PERFORMANCE EVALUATION
With commodity laptop hardware (CPU -Intel Quad Core i7-36100M; GPU -NVIDIA GT 650M with 384 cores), we use realistic publicly available datasets to evaluate our system performance. We apply the largest available prefix dataset CAIDE RouteView (January 2015) IPv4 with about 550,000 entries and IPv6 with about 20,000 entries for evaluating the GPU lookup engines.
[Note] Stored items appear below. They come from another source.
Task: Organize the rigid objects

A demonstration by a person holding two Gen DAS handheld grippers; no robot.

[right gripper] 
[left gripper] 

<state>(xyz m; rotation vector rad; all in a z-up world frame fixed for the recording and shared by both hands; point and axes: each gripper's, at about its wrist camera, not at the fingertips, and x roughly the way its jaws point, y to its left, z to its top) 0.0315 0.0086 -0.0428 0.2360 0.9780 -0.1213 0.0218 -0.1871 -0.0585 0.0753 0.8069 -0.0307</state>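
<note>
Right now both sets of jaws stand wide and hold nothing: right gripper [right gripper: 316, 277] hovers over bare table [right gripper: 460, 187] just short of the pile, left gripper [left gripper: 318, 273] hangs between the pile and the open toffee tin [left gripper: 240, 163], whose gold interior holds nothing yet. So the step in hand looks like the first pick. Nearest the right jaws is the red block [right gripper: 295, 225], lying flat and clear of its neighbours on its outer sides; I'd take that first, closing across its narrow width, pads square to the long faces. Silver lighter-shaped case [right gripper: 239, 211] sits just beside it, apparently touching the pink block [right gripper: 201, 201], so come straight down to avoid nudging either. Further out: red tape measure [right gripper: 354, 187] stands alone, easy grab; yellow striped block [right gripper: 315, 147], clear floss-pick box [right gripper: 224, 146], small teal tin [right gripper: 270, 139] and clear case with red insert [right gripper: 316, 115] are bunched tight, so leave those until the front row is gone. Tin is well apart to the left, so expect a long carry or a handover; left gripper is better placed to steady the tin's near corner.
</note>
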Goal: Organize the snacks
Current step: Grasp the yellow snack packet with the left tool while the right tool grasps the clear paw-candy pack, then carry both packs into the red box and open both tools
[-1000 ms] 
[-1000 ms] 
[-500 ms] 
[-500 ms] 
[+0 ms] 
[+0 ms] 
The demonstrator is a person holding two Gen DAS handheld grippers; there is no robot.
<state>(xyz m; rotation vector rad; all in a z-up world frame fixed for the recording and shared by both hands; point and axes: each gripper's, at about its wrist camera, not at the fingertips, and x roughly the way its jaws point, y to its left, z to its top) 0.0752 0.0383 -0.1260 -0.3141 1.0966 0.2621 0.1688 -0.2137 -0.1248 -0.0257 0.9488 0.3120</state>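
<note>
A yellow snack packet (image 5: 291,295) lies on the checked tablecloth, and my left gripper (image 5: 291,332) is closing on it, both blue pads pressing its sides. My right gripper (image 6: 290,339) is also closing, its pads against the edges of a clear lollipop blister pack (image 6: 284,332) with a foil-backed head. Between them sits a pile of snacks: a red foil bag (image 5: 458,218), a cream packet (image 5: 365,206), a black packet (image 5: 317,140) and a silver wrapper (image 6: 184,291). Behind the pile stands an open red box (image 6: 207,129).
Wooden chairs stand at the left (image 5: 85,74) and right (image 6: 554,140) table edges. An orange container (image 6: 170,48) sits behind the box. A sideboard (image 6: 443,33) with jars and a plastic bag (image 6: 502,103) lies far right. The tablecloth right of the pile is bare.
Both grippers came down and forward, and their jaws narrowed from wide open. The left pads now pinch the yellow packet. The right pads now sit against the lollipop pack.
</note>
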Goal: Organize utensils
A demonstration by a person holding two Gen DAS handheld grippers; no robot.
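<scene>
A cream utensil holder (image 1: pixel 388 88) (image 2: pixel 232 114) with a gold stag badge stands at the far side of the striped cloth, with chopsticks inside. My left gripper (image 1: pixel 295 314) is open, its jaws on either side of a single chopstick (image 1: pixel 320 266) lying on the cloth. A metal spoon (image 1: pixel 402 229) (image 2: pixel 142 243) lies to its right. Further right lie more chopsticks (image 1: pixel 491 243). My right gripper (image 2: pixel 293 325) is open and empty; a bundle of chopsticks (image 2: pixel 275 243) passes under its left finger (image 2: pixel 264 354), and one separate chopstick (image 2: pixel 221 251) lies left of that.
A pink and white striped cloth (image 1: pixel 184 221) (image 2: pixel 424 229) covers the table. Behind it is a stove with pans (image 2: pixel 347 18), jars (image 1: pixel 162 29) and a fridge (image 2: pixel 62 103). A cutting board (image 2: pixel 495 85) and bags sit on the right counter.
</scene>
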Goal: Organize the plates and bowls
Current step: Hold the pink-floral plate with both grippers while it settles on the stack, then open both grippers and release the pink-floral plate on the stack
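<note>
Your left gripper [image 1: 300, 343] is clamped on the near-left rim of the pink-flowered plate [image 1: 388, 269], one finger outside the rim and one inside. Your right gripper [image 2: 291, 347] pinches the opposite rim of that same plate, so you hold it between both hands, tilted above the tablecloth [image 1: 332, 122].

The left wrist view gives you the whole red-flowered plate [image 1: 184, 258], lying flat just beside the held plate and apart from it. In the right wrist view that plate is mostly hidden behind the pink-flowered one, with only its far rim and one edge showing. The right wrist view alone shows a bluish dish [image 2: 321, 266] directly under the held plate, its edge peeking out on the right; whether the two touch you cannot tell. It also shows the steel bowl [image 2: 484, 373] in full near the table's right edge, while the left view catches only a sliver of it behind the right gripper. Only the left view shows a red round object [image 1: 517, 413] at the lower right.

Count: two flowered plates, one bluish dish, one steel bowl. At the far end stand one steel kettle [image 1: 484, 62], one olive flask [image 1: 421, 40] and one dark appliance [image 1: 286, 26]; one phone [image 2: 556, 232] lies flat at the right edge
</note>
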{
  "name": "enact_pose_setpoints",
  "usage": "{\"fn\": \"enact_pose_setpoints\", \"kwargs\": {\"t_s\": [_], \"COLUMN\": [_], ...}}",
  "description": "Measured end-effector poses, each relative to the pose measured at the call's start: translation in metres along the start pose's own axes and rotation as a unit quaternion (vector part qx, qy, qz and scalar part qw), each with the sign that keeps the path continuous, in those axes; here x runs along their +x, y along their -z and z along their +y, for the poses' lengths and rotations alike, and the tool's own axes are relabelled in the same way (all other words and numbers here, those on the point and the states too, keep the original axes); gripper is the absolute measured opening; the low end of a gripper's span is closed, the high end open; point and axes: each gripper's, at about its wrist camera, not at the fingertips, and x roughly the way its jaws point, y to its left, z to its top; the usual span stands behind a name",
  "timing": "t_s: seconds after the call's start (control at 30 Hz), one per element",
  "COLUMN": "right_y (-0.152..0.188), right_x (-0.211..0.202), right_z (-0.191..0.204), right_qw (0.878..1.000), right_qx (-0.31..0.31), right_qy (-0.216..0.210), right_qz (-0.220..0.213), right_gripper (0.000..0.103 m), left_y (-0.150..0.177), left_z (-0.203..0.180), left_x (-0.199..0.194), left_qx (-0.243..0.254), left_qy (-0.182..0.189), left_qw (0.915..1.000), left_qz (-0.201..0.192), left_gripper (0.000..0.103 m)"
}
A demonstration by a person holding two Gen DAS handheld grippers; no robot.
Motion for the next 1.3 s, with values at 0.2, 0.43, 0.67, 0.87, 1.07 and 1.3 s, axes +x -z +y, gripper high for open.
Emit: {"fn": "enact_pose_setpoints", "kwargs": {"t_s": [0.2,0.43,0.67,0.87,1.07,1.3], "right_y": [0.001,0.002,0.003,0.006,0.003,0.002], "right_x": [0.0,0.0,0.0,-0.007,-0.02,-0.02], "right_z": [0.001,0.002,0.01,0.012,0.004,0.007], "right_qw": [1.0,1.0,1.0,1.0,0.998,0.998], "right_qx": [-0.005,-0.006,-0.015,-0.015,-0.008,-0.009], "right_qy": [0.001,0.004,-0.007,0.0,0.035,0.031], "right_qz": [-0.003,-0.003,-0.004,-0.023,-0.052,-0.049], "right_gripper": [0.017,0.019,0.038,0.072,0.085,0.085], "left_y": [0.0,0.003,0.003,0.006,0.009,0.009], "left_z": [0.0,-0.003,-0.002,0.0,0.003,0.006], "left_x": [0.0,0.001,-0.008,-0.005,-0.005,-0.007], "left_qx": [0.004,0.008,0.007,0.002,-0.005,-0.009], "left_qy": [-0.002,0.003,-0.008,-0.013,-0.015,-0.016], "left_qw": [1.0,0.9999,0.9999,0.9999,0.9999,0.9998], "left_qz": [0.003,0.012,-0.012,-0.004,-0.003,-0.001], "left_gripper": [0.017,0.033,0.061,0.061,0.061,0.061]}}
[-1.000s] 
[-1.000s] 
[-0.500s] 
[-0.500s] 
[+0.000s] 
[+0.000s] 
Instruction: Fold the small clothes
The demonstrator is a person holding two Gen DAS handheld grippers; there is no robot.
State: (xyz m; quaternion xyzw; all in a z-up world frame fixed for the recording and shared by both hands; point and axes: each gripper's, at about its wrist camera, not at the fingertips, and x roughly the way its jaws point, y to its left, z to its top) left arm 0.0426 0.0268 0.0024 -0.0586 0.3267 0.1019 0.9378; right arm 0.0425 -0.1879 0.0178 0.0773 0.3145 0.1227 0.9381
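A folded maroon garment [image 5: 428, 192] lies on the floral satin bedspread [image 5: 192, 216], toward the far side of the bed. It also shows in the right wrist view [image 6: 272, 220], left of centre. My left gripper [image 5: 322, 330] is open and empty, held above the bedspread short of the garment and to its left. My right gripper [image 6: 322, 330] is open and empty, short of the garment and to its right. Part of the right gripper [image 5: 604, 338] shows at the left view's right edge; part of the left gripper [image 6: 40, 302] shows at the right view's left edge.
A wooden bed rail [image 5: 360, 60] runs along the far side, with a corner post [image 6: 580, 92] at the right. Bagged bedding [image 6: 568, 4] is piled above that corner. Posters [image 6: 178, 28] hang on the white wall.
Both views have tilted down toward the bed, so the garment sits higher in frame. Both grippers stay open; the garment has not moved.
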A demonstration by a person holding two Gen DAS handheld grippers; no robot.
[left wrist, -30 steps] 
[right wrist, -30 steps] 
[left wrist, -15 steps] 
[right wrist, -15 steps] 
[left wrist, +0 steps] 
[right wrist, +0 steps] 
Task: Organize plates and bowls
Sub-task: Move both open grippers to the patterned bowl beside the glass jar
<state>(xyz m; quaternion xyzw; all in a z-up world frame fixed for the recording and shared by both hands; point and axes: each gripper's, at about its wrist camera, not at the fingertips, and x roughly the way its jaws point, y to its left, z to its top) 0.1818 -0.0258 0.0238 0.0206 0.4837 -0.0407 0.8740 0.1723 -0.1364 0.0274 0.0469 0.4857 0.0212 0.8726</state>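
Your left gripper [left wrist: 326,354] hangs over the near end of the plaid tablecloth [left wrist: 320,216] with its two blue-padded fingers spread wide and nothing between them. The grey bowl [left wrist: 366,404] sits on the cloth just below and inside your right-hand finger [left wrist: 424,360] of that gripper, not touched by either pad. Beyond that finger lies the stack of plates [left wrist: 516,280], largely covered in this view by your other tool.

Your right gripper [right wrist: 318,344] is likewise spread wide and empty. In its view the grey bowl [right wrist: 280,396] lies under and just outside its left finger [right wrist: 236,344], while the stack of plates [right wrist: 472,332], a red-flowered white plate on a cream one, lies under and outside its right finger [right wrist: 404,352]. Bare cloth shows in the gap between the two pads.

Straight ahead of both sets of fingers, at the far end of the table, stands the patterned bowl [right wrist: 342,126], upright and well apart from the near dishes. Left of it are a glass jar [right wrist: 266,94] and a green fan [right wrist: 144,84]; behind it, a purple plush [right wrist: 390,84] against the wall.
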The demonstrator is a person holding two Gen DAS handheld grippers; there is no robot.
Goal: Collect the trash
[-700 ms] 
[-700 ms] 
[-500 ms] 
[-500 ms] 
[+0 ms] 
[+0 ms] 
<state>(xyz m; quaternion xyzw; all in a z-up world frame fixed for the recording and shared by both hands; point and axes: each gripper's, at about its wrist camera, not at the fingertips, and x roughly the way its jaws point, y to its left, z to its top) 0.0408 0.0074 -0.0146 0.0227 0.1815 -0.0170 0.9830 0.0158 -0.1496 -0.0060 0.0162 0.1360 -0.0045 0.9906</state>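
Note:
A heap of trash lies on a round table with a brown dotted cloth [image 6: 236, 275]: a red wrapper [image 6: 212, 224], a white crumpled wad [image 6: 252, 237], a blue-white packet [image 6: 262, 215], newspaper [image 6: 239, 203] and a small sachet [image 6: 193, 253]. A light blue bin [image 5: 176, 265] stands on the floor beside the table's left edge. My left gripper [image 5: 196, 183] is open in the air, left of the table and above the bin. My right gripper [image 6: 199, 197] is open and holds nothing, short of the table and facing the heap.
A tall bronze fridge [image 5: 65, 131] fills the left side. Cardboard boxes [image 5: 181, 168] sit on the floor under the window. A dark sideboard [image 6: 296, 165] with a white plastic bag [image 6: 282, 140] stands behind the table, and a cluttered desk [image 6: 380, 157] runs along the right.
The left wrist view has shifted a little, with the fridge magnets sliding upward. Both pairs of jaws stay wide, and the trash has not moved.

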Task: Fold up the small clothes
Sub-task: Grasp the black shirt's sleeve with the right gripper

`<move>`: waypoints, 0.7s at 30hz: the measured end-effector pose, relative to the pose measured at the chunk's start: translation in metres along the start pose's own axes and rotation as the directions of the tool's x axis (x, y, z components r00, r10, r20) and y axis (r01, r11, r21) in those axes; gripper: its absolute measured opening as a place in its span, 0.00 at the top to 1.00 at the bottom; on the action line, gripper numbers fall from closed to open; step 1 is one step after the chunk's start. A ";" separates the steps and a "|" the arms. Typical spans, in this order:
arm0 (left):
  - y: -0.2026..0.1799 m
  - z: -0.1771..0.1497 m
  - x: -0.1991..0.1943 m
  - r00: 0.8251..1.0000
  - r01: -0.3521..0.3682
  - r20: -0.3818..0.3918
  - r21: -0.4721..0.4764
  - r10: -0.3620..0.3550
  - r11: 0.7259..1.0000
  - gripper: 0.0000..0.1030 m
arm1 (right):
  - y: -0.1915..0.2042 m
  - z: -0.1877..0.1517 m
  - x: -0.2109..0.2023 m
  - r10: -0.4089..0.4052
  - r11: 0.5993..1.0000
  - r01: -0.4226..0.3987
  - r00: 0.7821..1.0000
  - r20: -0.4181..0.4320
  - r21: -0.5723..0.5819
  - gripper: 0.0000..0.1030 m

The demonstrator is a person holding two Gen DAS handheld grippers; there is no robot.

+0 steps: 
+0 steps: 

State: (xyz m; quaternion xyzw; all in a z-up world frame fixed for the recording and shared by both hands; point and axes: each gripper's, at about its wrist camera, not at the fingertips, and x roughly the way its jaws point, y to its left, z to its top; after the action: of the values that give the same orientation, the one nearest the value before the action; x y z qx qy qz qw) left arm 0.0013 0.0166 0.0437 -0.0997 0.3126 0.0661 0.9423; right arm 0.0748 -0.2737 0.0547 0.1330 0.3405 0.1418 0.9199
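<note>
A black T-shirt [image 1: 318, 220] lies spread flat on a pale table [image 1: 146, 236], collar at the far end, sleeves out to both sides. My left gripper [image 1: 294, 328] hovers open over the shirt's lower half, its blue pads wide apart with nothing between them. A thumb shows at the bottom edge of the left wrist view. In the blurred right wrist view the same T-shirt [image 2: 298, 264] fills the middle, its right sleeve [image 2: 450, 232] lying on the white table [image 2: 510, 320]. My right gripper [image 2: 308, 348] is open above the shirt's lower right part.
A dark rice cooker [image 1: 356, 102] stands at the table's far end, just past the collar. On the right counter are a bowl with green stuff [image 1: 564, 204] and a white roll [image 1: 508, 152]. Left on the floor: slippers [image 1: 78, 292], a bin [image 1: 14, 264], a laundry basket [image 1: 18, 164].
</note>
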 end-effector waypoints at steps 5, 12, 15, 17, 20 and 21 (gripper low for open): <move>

To test the performance of the classifier engine, we use ClassBench to generate a set of filters, such as FW (firewall) and ACL (Access Control List), in different sizes. We design two different network traffic generators for evaluation. The "ideal IO" generator assumes packets are already transmitted to the host memory, therefore no packet transmission overhead is involved. The "socket IO" generator assumes packets are transmitted from Click Modular Router to the host with a socket connection.
The performance metrics include throughput, average latency per packet, million lookups per second (MLPS), and million of classified packets per second (MCPS), etc. As demonstrated in Figure 4 , the lookup engine throughput varies with various batch sizes. In the "ideal IO" case, system throughput can reach up to 580 Gbps for IPv4 and 390 Gbps for IPv6; and in the "socket IO" case, we observe that the maximum throughput is around 20 Gbps for both IPv4 and IPv6. With fixed batch size being 512, Figures 5 show the classifier kernel performance with linear search and gridof-trie algorithm. We can observe that packet classification speed can reach as high as 93 MCPS with linear search algorithm for 500 firewall rules, and classification speed can still keep above 60 MCPS with grid-of-trie algorithm when the number of firewall rules is 4k.